Bronwyn shrugs in reply and, still holding hands, they walk to the bus stop.
Chapter 21
April 1st 1981
Mary thinks constantly about getting Connor out of the house on the date she has been given. It shouldn’t be as difficult as she’s finding it, and she sees all too clearly now how little time she spends with Connor away from home, with just the two of them. Because home is where they both want to be. But she’s got to get him out so whoever is doing Danny’s bidding can get Rose to move out. The pub isn’t an option; if Connor wants to go there he goes with his workmates. Dinner is too formal, Rose would be expected to attend.
In the days after her meeting with the stranger in the church, Mary goes back and forth, clutching at any options she can think of. After a while it makes her feel sick, that she can’t think of someplace to take her own boy, just the two of them.
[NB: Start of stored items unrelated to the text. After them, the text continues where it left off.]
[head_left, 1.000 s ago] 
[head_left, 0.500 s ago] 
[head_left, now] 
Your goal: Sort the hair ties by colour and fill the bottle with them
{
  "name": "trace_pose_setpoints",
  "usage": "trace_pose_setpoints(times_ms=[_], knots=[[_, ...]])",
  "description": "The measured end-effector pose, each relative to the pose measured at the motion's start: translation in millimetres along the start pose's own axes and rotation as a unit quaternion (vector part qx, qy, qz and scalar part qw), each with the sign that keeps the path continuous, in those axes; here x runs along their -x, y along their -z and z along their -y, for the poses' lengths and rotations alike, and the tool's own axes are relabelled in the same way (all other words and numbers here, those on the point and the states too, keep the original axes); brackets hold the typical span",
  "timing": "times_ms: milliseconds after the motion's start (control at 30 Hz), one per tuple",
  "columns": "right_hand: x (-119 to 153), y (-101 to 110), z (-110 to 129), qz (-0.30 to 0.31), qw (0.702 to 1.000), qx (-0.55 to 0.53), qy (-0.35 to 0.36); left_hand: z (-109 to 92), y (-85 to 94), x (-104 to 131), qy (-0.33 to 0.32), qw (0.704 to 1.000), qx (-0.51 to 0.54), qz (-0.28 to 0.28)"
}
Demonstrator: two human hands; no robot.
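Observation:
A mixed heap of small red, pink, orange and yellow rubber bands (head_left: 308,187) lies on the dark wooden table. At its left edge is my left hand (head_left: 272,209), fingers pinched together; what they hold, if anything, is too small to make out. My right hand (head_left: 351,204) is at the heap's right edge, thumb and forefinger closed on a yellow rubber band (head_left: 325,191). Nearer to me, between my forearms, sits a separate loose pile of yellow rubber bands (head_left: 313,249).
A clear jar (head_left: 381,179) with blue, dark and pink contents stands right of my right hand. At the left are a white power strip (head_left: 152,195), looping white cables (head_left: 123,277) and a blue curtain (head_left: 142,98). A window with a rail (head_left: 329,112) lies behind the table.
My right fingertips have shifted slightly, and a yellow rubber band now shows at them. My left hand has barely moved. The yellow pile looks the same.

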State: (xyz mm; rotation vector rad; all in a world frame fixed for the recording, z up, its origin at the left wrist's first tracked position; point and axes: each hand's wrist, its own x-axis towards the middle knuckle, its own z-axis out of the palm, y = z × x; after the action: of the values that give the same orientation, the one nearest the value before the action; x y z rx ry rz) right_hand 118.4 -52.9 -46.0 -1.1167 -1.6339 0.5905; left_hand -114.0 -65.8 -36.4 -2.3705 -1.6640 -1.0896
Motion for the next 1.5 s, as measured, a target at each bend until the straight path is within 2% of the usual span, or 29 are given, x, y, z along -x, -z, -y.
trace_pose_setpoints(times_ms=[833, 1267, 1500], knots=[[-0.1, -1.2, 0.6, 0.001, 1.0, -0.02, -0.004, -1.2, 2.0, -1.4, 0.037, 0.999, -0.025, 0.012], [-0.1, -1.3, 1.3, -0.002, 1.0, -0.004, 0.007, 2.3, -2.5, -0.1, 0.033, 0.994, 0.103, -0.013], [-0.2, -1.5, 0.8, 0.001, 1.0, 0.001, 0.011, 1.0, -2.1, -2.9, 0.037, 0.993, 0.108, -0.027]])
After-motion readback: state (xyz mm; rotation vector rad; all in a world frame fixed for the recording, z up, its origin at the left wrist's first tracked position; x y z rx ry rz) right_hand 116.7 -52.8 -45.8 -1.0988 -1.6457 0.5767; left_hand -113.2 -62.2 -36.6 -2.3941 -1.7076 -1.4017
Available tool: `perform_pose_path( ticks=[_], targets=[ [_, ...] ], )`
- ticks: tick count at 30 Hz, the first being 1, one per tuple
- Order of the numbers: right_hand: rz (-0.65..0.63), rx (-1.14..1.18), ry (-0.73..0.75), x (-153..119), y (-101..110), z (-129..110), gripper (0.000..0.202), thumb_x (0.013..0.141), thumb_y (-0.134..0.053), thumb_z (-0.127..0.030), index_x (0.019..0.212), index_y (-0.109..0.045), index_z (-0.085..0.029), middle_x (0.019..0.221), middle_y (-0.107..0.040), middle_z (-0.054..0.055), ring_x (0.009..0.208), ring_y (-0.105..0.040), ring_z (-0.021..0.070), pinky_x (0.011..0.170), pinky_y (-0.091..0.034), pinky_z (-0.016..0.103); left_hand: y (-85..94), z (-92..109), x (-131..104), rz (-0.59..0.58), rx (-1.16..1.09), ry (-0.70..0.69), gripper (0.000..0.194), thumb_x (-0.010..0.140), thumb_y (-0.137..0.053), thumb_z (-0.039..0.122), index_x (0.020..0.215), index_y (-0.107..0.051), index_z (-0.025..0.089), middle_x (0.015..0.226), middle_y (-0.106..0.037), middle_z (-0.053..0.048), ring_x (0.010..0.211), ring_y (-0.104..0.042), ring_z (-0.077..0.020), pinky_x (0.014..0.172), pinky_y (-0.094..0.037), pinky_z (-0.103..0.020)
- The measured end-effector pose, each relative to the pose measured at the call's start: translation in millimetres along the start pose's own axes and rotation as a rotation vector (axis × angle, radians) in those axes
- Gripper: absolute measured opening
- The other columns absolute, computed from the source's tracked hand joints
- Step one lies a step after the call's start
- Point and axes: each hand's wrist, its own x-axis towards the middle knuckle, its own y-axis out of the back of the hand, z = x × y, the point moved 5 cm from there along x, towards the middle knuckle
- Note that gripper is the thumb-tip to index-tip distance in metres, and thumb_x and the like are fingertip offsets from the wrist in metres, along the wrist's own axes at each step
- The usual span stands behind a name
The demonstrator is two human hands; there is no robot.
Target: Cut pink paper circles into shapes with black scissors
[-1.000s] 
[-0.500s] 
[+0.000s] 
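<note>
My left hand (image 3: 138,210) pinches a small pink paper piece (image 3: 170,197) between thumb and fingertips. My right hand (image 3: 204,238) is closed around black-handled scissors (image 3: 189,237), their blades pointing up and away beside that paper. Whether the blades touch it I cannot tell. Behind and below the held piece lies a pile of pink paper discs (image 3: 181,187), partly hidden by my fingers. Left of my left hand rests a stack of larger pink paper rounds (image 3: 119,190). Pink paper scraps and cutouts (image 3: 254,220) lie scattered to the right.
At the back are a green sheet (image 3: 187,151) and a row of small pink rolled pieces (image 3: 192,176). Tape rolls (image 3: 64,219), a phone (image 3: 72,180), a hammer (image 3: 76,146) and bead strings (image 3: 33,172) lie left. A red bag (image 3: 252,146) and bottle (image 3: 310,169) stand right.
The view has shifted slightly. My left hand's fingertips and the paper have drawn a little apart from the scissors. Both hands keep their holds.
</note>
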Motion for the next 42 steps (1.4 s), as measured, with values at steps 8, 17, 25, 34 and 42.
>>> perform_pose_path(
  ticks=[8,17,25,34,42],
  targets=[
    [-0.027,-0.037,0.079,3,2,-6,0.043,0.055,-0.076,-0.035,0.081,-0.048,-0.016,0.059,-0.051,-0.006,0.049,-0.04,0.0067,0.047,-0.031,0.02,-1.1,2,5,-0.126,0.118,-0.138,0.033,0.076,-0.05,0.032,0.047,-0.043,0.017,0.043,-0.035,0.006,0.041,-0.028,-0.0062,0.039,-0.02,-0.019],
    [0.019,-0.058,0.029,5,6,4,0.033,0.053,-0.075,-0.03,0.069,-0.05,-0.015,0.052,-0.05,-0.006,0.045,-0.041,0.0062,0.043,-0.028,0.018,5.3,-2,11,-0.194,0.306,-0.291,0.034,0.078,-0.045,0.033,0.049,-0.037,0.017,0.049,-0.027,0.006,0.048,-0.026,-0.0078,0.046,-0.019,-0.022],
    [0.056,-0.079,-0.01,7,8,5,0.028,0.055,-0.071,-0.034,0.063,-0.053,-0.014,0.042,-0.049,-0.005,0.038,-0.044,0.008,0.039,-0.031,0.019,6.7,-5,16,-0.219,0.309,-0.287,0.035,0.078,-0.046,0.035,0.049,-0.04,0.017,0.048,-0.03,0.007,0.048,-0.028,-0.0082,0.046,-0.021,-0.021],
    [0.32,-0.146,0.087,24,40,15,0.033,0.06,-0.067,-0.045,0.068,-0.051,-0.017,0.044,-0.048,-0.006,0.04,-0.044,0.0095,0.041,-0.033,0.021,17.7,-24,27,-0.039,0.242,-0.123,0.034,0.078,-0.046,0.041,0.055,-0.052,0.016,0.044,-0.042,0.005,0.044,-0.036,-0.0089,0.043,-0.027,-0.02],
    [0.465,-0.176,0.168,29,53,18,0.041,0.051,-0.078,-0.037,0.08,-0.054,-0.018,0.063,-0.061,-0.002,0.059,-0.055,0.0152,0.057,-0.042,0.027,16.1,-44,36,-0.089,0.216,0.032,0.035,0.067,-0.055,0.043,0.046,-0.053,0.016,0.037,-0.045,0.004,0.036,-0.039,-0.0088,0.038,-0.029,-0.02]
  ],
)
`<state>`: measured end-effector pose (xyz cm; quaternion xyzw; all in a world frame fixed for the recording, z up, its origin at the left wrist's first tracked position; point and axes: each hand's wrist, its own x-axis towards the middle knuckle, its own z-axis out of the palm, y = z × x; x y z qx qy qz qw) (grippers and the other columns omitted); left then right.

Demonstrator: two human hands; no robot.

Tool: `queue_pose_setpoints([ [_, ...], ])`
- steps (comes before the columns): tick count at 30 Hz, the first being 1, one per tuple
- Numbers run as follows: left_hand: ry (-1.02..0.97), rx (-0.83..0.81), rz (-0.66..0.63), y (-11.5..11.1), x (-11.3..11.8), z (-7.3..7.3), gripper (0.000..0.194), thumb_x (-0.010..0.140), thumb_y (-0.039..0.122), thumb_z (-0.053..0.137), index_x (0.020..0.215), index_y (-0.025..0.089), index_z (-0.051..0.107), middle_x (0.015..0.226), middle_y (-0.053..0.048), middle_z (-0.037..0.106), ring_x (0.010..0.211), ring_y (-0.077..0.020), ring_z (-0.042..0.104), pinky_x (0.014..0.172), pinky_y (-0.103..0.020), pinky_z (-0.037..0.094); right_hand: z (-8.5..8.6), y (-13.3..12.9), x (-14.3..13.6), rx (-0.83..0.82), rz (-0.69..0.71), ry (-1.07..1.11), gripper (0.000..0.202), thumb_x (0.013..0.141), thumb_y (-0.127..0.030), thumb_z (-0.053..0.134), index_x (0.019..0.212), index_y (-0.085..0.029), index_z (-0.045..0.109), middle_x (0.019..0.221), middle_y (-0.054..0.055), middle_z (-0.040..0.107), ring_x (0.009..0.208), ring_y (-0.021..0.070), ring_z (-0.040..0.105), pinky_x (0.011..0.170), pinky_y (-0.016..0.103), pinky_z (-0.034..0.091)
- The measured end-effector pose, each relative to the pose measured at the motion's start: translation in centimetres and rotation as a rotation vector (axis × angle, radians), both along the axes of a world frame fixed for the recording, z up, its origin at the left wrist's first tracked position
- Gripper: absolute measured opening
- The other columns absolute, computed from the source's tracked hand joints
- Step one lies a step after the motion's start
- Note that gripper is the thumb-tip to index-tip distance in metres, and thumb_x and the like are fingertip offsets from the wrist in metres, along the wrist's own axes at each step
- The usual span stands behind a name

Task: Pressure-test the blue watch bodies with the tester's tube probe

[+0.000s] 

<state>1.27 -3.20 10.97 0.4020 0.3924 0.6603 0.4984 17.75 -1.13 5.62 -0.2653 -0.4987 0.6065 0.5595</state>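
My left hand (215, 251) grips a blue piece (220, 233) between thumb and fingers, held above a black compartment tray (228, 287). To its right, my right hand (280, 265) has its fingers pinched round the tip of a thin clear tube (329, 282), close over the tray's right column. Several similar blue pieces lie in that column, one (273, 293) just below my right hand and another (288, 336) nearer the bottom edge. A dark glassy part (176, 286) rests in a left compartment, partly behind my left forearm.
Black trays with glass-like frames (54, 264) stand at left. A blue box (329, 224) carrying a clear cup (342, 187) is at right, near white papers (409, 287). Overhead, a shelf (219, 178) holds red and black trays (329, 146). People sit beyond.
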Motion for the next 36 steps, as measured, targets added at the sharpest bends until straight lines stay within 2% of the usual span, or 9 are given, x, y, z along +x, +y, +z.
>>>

But it’s because we like to be at home, together, just the two of us, she constantly reassures herself.
And on the first day of April, the day that Rose will be out of their lives, Mary awakes to an epiphany.
It’s so glaringly obvious that she can’t believe she didn’t think of it before. She sits bolt upright in bed and leans over to switch the lamp on. Peering at the clock she sees it is only just past 5 a.m. Wrapping her housecoat around her she creeps along the landing to Connor’s room.
He’s just stirring, rubbing his eyes as she walks in and she’s glad the witch isn’t in his bed.
“Ma,” he whispers. “What are you doing up?”
“I need you to meet me after work, just you, outside Saint Mary’s,” she replies, softly. “Will you?”